[Opening DATA BELOW section]

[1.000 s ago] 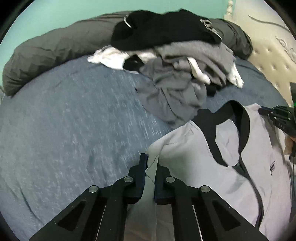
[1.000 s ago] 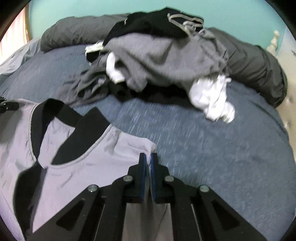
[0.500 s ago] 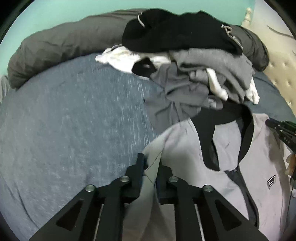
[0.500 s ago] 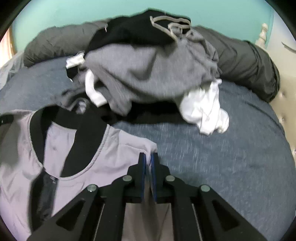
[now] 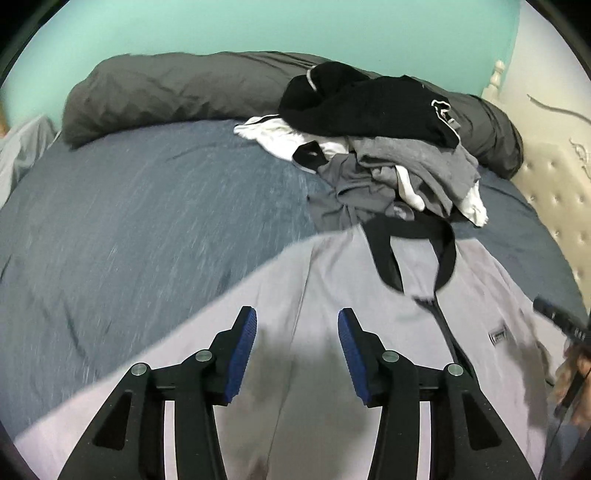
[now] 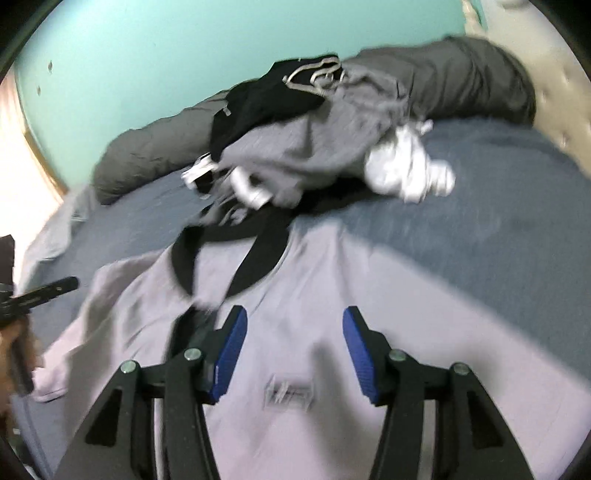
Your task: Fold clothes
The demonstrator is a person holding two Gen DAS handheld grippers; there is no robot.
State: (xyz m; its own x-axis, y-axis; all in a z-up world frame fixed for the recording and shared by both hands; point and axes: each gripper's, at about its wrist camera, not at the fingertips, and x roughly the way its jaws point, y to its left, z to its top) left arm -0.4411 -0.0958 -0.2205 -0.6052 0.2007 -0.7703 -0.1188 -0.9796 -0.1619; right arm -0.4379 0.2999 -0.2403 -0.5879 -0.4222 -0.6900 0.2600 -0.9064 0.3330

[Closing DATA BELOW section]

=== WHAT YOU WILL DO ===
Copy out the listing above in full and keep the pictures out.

=== FINAL ANSWER ===
[1.000 s ago] 
[1.000 s ago] 
[0.500 s ago] 
[0.500 s ago] 
[now] 
[now] 
Your task: Fold clothes
The demonstrator is a person holding two Gen DAS handheld grippers; there is no robot.
State: (xyz m; its own x-axis, y-axis; all in a z-up world frame fixed for the recording and shared by both hands; point and axes: each gripper's, at about its wrist camera, not at the fingertips, and x roughly the way its jaws point, y to its left, z to its top) left arm -0.4411 -0.0958 -0.2205 -0.6052 0.2007 -0.7703 -0.1188 -0.9796 -0.1619; right arm -0.4379 0.2999 -0.2403 -0.5879 -0.4222 -0.6900 0.2600 -0.9064 0.3330

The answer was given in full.